I now think the performances would have improved by opening night, and a certain lack in that department may be excused by the fact that in rehearsal they'd obviously been concentrating a lot on choreographing a physically complex and demanding show.  The reviews I've seen have been generous, likening it to a West End musical (there are G&S songs and a 21-strong ensemble -- so maybe Hampstead's hoping for a lucrative transfer and a West End run) (just after writing this I discovered they are: saw a full-page ad for the transfer to the Gielgud).
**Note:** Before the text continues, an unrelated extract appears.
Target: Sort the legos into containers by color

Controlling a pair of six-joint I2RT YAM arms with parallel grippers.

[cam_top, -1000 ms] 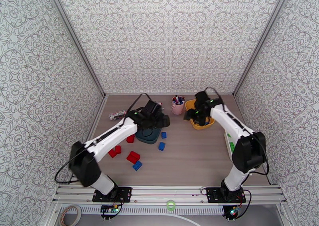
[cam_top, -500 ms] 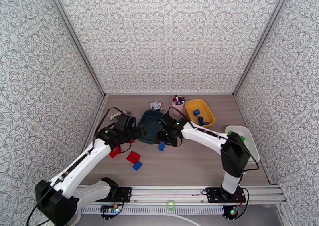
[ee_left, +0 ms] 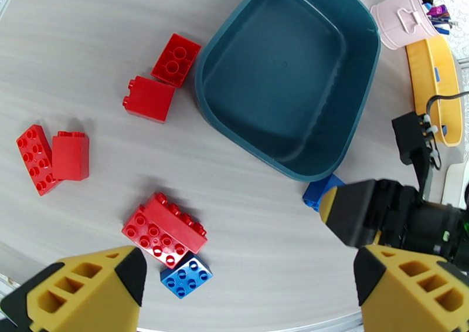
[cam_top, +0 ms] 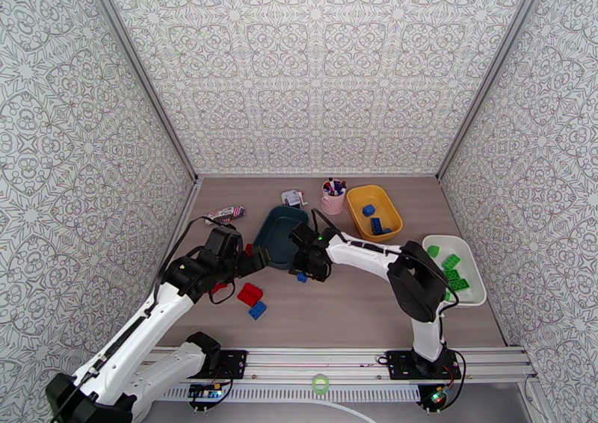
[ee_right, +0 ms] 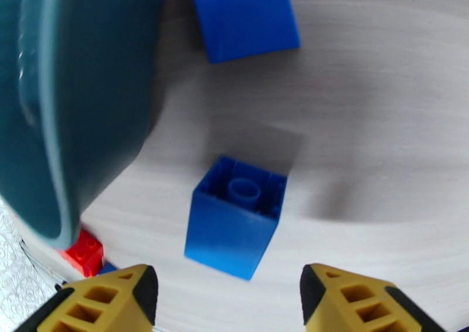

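Right wrist — right jaws apart, blue brick point(ee_right: 231, 233) lying loose; left jaws spread wide.

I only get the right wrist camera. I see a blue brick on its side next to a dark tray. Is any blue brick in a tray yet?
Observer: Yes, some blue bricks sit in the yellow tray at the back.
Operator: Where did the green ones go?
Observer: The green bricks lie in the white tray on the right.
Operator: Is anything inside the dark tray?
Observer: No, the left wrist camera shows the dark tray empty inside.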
A figure-of-eight running track goes around the whole space, with seats around all four sides of the auditorium, the track running behind some of the seats, in front of others (Hampstead really is a most flexible space given that at first glance it looks like an entirely conventional proscenium theatre).  There's a central playing area.  The cast ran (really ran, and scarcely puffing at the end of it) around the track as well as indulging in group callisthenics in the central area.  All choreographed with great precision.


I found it a bit dull and predictable, the physical side notwithstanding, but others clearly didn't.  One of the advantages of this kind of staging is that you can watch the audience.  Towards the end of part 1 we have the champagne hurdling scene (which is also of course where the smoking comes in, our insouciant aristocrat happily lighting up at every opportunity), and I saw one woman away to my right literally agape, quite transfixed, as she awaited the outcome.


Overall, it made one ask again what the point is of reimagining in a new medium something which worked supremely well in another.